If old behavior cannot be preserved at all, then all of these changes must reside in a new module/provider.

@witlessbird: Why is that? Do we want to continue to support the old behavior so that users can use a newer smart-proxy version with an older Foreman version? Or is this meant for all the standalone users who use smart-proxy without Foreman?

[juliantodt]

Took care of all the comments as well as the test failures.

@witlessbird I can see that removing the old functionality might seem problematic, but it will be same with the updates to the foreman-core and I don't think we need to support older foreman versions with newer smart-proxy versions. Also allowing both signing options to be chosen by the user (-> will need to allow this in the foreman-core as well), will just cause problems like foreman & smart-proxy using tokens but puppet is configured to use the autosign.conf. When we are strict with these new changes and remove old functions we get obvious error messages at misconfigurations and the solution will be to just update to the latest version. I know it's not perfect to make these changes that affect multiple components that are backwards-incompatible, but I prefer it over the alternatives.

[ekohl]

I agree with @witlessbird that the API shouldn't change behavior of endpoints. If it changes, then it should use other URLs so Foreman gets a clear error. There are good reasons for this: until now we've always been flexible with versions. Running a 1.17 proxy with a 1.16 foreman worked, but also a 1.16 proxy with a 1.17 foreman. We know there are users with many proxies and upgrading them all at once is not feasible.

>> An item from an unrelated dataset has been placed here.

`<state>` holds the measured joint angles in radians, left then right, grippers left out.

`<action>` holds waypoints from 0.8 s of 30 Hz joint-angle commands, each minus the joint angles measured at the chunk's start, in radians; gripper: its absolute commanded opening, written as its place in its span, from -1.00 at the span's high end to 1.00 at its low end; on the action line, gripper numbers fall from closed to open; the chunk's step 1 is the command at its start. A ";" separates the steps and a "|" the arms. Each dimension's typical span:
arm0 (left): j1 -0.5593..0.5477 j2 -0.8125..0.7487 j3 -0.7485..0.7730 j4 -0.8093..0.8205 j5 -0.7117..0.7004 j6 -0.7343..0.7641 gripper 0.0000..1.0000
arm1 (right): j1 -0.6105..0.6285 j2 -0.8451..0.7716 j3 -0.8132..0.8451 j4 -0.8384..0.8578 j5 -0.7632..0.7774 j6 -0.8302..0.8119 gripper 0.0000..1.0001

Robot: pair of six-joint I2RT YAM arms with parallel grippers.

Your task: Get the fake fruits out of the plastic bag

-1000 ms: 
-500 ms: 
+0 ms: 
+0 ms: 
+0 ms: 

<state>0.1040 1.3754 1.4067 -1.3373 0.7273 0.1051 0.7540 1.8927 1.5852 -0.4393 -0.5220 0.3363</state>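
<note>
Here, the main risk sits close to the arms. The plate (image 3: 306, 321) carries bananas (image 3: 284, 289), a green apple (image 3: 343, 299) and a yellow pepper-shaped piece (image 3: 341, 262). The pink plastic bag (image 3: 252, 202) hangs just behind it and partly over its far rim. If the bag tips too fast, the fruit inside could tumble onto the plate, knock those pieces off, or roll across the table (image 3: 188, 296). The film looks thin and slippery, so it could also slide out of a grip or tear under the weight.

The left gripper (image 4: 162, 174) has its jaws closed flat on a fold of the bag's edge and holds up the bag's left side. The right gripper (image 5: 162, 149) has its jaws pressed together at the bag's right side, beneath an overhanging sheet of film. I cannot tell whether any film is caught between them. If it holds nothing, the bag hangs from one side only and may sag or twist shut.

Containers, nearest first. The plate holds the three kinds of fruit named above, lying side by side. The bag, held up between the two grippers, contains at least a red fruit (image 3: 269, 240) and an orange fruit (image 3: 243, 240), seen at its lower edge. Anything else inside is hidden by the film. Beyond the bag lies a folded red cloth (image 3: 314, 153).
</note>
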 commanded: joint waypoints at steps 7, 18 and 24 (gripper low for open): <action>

That said, I think there's still room for a compatible API. The one that's currently changed is GET /autosign. It could return an empty list.

[dmitri-d]

What @ekohl said. There is also a number of people who use smart-proxy api for integration with their own software -- they'll be affected by such a break too.

[juliantodt]

@witlessbird @ekohl So what you're saying is that you don't necessarily have a problem with removing old endpoints in favour of new ones but with keeping some and changing how they work. So change the name of the /autosign endpoint and done?

[dmitri-d]

@juliantodt: not quite. Old endpoints have to keep names and preserve functionality for a couple releases after being declared as deprecated.

If new functionality is being added to an existing end-point, the old behaviour must also be preserved.

[timogoebel]

@juliantodt: It looks like there is a lot of resistance in getting this in, which is unfortunate as we did ask if there were any concerns before starting the implementation. I'd suggest to split this up and try to get the refactorings in (moving the code to a provider) so the puppetca api is pluggable. Maybe we can then either support both providers or move this to a plugin.

[juliantodt]

Closing this in favour of the pluggable, backwards compatible approach #586.